◆ **Your instructions**
An exact copy of the entries is required, excluding any pictures.

*** The data ***

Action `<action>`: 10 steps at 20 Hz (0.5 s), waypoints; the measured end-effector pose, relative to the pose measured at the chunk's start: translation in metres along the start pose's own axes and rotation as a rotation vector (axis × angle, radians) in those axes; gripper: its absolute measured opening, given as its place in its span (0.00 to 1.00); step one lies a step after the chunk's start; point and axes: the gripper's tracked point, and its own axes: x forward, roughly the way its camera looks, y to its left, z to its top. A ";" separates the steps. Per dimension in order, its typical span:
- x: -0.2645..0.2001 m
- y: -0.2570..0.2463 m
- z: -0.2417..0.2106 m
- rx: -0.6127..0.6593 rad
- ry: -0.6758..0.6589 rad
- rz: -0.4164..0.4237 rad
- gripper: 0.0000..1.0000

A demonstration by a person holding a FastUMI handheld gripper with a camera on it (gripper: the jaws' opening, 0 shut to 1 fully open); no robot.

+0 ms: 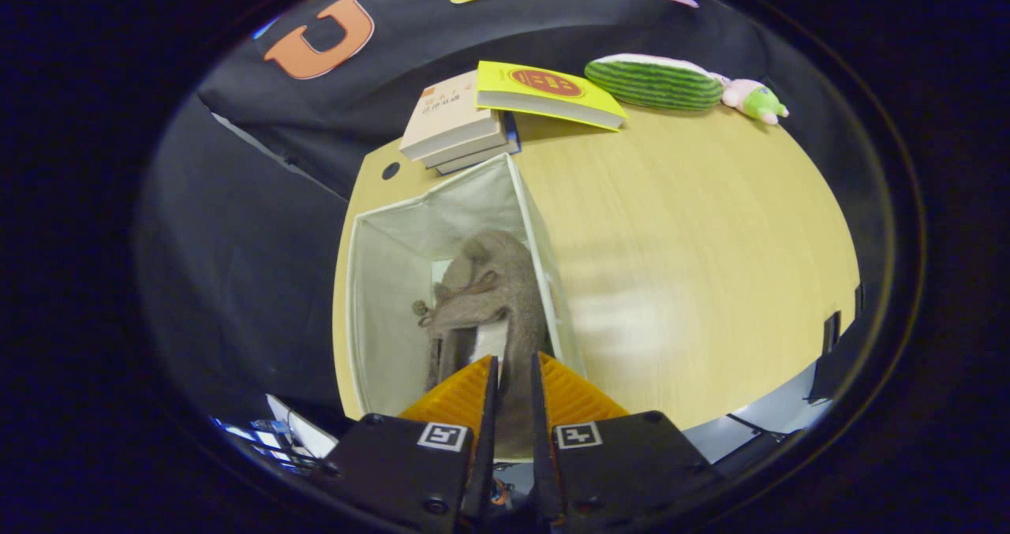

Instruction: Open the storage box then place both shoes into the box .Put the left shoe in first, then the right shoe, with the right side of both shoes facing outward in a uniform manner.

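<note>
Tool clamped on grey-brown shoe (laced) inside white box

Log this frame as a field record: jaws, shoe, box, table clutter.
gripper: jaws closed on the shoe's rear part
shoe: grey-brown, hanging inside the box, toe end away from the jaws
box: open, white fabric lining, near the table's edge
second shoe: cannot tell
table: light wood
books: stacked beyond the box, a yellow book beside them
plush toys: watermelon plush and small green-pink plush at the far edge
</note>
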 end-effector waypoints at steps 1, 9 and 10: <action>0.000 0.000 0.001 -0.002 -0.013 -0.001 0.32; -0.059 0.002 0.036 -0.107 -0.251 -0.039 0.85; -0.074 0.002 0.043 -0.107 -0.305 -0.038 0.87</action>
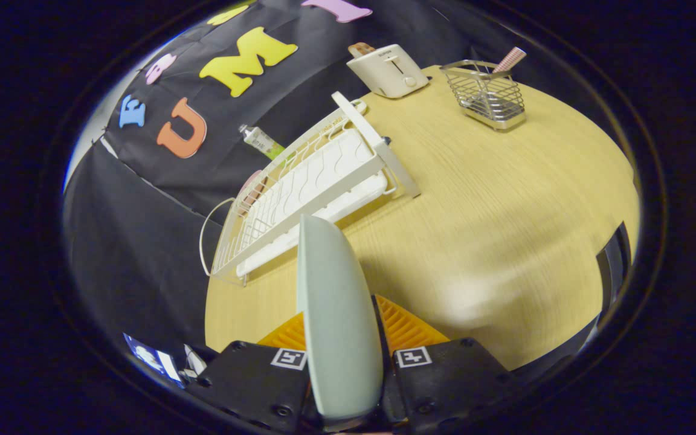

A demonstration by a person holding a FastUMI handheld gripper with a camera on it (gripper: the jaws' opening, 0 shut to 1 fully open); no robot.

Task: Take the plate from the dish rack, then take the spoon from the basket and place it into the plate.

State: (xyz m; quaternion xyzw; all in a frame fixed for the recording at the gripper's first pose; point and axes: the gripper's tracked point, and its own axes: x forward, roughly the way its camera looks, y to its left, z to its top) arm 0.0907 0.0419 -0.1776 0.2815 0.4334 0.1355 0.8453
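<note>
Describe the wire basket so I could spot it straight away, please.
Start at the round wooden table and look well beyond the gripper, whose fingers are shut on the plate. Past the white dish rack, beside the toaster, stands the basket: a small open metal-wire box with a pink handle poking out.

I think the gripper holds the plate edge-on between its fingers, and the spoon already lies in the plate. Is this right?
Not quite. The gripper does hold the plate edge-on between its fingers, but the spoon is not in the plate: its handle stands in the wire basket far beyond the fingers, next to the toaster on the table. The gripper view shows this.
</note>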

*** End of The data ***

◆ **Answer to the exercise**
Action `<action>`: 10 steps at 20 Hz (0.5 s), waypoints; the measured end-effector pose, relative to the pose measured at the chunk's start: translation in metres along the start pose's own axes and rotation as a rotation vector (axis × angle, radians) in those axes; gripper: its absolute measured opening, given as its place in its span (0.00 to 1.00); step one lies a step after the chunk's start; point and axes: the gripper's tracked point, and its own axes: x forward, roughly the way its camera looks, y to its left, z to its top. A ";" separates the steps. Per dimension in order, its typical span:
- x: -0.2645..0.2001 m
- y: -0.2570..0.2463 m
- z: -0.2417..0.2106 m
- rx: -0.6127..0.6593 rad
- ry: -0.6758..0.6589 rad
- rz: -0.4164..0.4237 rad
- gripper: 0.0000..1.0000

A demonstration by a person holding a FastUMI handheld gripper with a camera on it (gripper: the jaws' opening, 0 shut to 1 fully open); no robot.

+0 ms: 

Instruction: Open the storage box then place both shoes into the box .Put the left shoe in first, then the right shoe, with the right side of both shoes facing outward in a uniform manner.

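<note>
Tool clamped on grey-brown shoe (laced) inside white box

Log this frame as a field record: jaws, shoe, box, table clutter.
gripper: jaws closed on the shoe's rear part
shoe: grey-brown, hanging inside the box, toe end away from the jaws
box: open, white fabric lining, near the table's edge
second shoe: cannot tell
table: light wood
books: stacked beyond the box, a yellow book beside them
plush toys: watermelon plush and small green-pink plush at the far edge
</note>
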 end-effector waypoints at steps 1, 9 and 10: <action>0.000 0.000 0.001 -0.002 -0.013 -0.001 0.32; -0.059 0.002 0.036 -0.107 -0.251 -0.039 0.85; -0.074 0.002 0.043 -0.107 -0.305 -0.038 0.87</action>

A demonstration by a person holding a FastUMI handheld gripper with a camera on it (gripper: the jaws' opening, 0 shut to 1 fully open); no robot.

Task: Take the plate from the dish rack, then take the spoon from the basket and place it into the plate.

State: (xyz m; quaternion xyzw; all in a frame fixed for the recording at the gripper's first pose; point and axes: the gripper's tracked point, and its own axes: x forward, roughly the way its camera looks, y to its left, z to its top) arm 0.0907 0.0419 -0.1776 0.2815 0.4334 0.1355 0.8453
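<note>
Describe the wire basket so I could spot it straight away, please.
Start at the round wooden table and look well beyond the gripper, whose fingers are shut on the plate. Past the white dish rack, beside the toaster, stands the basket: a small open metal-wire box with a pink handle poking out.

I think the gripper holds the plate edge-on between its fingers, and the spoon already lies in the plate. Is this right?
Not quite. The gripper does hold the plate edge-on between its fingers, but the spoon is not in the plate: its handle stands in the wire basket far beyond the fingers, next to the toaster on the table. The gripper view shows this.
</note>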

Nothing else belongs to this exercise.